* _PROBLEM TO SOLVE_: Where an entry contains an image, skip the image and print the rest exactly.

(Extracted data entries)

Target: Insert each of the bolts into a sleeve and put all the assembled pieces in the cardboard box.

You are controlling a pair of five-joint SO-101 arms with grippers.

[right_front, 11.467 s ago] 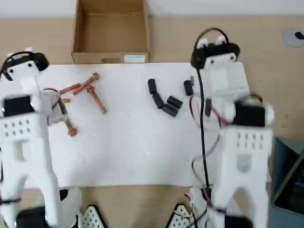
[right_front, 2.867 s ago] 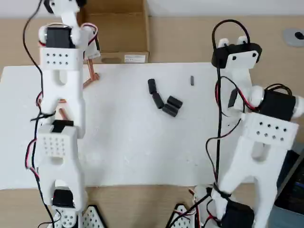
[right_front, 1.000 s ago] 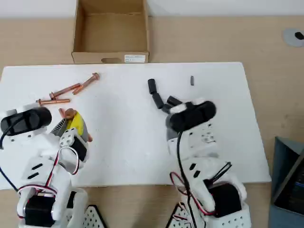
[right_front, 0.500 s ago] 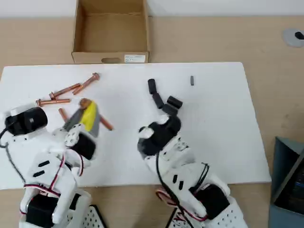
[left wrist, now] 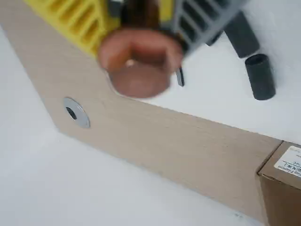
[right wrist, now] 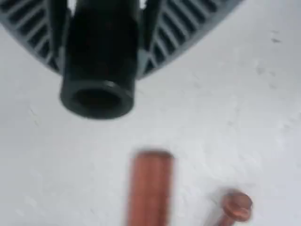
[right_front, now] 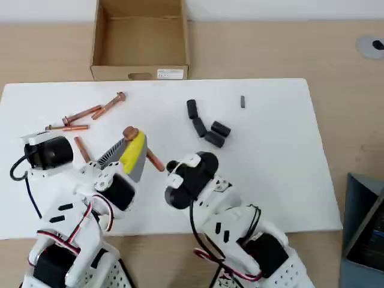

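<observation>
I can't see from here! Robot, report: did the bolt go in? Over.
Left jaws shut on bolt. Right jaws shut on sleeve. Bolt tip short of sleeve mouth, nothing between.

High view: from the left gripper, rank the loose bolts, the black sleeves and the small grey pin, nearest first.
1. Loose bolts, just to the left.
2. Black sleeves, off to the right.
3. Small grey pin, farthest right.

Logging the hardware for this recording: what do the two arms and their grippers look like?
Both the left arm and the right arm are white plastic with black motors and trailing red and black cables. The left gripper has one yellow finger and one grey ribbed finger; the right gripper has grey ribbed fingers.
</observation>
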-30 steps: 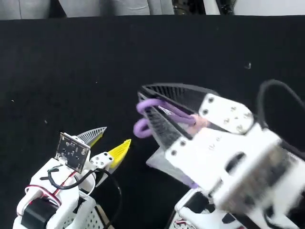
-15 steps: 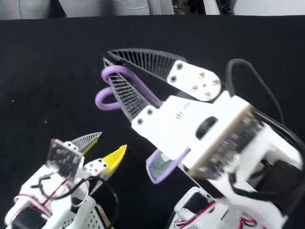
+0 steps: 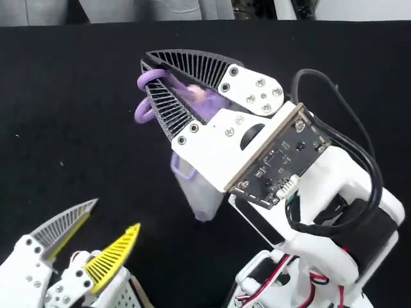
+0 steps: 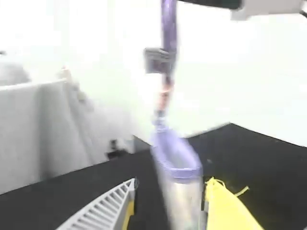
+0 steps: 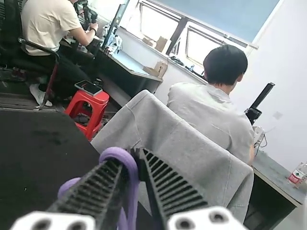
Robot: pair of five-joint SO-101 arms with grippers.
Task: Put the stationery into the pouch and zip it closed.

* _RESULT_:
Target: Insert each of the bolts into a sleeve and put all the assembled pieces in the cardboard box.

You are controlling a pair of five-joint SO-101 arms with grippers.

[right_front, 11.467 s ago] 
[right_front, 2.867 s ago] 
[right_front, 1.000 s ago] 
[right_front, 0.500 s ago] 
[left wrist, now] 
[right wrist, now] 
[right_front, now] 

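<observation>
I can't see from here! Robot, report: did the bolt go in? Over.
Left jaws shut on bolt. Right jaws shut on sleeve. Bolt tip short of sleeve mouth, nothing between.

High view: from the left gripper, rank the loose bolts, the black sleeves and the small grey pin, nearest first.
1. Loose bolts, just to the left.
2. Black sleeves, off to the right.
3. Small grey pin, farthest right.

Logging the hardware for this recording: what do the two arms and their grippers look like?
Both the left arm and the right arm are white plastic with black motors and trailing red and black cables. The left gripper has one yellow finger and one grey ribbed finger; the right gripper has grey ribbed fingers.
</observation>
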-30 steps: 
-15 steps: 
+0 steps: 
+0 steps: 
+0 steps: 
Robot: pair of five-joint SO-101 arms with grippers.
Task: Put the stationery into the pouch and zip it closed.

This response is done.